Xiancheng Zheng received his B.S., M.S. and Ph.D. degrees in Electrical Engineering from Northwestern Polytechnical University (NPU), Xi’an, China, in 1998, 2001 and 2011, respectively. In 2001, he joined NPU, where he is presently working as a Professor in the School of Automation. His current research interests include bidirectional AC-DC converter designs for aircraft electrical power systems, and silicon carbide based high power density DC-DC and DC-AC converters.

Mengxin Yang was born in 1994. He received his B.S. degree from Northwestern Polytechnical University, Xi’an, China, in 2016, where he is presently working towards his M.S. degree. His current research interests include the application of SiC MOSFETs in more electric aircraft and embedded control system design for switch- mode power supplies.
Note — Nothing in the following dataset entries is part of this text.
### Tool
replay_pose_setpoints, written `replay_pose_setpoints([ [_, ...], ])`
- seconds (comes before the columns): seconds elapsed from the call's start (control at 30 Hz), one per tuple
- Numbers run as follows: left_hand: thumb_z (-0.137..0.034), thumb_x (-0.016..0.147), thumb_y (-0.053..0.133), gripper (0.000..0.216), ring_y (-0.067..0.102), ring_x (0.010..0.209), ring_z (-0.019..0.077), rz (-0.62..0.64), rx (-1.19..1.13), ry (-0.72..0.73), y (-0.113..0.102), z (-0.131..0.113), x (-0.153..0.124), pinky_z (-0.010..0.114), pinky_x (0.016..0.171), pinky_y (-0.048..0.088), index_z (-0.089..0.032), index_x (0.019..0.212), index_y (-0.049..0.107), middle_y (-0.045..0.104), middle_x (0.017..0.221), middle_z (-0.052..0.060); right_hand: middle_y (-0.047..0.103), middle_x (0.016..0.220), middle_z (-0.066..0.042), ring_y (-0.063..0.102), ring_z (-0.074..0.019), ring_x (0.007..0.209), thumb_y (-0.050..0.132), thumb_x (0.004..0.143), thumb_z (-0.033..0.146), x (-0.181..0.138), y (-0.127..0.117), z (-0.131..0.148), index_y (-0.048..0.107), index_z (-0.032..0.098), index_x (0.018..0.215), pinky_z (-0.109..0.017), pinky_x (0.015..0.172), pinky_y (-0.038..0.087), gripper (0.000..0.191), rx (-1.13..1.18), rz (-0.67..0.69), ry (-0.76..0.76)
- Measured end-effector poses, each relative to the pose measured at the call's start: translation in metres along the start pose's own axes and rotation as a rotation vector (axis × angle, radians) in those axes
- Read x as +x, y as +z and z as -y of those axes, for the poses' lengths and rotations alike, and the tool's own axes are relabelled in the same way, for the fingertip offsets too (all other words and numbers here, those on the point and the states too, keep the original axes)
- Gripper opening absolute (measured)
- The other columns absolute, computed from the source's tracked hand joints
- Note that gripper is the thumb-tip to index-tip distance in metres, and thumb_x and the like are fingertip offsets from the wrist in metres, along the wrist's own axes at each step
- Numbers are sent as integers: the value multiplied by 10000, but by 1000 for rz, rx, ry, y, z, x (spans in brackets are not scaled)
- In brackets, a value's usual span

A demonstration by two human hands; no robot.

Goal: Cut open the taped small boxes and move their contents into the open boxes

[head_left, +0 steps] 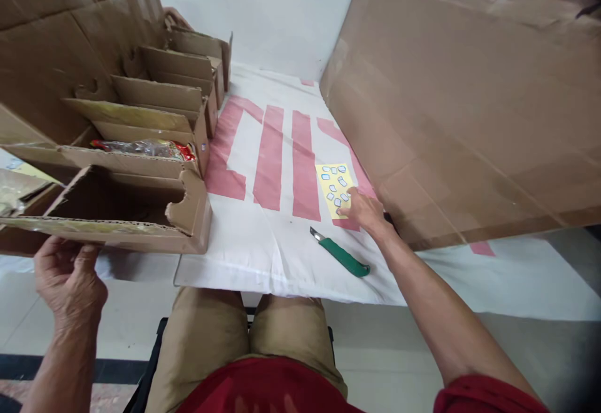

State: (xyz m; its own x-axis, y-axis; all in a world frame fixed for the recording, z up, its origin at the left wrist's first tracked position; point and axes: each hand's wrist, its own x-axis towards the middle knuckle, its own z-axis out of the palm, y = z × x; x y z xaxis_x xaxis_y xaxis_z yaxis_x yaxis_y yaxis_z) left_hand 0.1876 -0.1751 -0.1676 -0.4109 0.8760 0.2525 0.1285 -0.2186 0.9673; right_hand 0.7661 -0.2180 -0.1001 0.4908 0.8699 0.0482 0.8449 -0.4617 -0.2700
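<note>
My left hand (70, 275) grips the lower front edge of the nearest open cardboard box (195, 228), its fingertips partly hidden beneath it. On the table, my right hand (366, 209) has its thumb and a finger at the right edge of a yellow card (327, 189). Several small, pale, dark-outlined shapes are spread over that card; whether they are printed or loose I cannot tell. Just in front of the card lies a green utility knife (342, 256) with some blade out, touched by neither hand.
Several cardboard bins (176, 59) stand in a row at left, one with a clear-and-red plastic packet (145, 148). A large cardboard panel (483, 106) leans at right. Pink strips (269, 156) mark the white tabletop (263, 244). Another person's hand (178, 17) shows behind the bins.
</note>
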Motion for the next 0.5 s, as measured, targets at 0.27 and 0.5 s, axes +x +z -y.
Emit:
replay_pose_setpoints([
  [0.27,-497,719,817,534,681,1078,265,-171,97,-26,3,-4,2,401,934,573,-213,1150,684,717,1132,98,800,986,-100,757,-290,813,628,906,464,-76,15,97,742,272,1018,-436,724,582,250,418,106,-394],
  [0.5,-591,738,826,795,672,952,235,-241,208,-180,14,-14,-41,373,767,585,-242,1394,541,616,1284,134,426,1680,-166,510,-375,1475,903,698,410,-117,105,246,245,292,1684,-572,1141,503,1191,713,394,-699],
])
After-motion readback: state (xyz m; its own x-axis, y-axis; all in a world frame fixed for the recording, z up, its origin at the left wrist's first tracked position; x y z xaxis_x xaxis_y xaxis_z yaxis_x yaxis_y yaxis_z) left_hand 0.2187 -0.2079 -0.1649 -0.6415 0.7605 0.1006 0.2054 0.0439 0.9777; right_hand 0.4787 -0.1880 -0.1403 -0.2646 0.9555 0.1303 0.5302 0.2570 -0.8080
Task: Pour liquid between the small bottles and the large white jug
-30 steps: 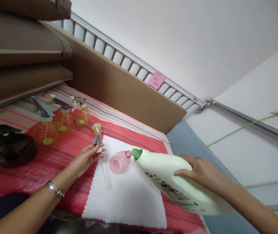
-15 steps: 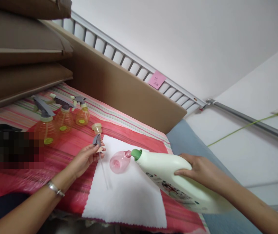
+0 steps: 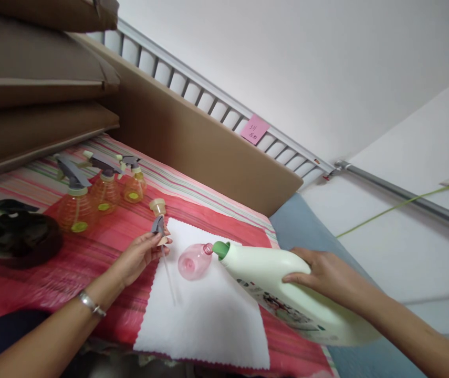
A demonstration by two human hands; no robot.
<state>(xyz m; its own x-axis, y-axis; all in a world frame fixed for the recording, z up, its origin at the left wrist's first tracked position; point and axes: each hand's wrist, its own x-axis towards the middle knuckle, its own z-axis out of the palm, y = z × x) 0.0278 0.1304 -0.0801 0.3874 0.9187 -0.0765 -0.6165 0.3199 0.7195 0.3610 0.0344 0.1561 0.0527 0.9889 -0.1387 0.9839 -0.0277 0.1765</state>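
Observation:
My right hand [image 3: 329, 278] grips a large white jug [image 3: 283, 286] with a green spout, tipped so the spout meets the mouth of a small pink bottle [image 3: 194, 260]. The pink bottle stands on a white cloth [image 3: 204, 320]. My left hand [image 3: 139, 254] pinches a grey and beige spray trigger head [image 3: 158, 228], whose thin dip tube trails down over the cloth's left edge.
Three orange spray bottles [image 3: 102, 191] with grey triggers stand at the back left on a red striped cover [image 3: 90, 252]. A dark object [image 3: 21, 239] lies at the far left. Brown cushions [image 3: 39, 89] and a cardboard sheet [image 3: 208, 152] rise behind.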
Husan Ali received his B.S. degree in Electrical Engineering and his M.S. degree in Communication and Electronics Engineering from the University of Engineering and Technology (UET), Peshawar, Pakistan, in 2009 and 2012, respectively. He received his M.S. degree in Electrical Engineering from Northwestern Polytechnical University (NPU), Xi’an, China, in 2014, where he is presently working towards his Ph.D. degree in the School of Automation. His current research interests include behavioral modeling and analysis of distributed power systems.

Xiaohua Wu received her B.S., M.S. and Ph.D. degrees in Electrical Engineering from Northwestern Polytechnical University (NPU), Xi’an, China, in 1991, 1994 and 2004, respectively. In 1994, she joined NPU, where she is presently working as a Professor in the School of Automation. Her current research interests include modern control in power electronics, the modeling and simulation of power electronic devices and the application of power electronics.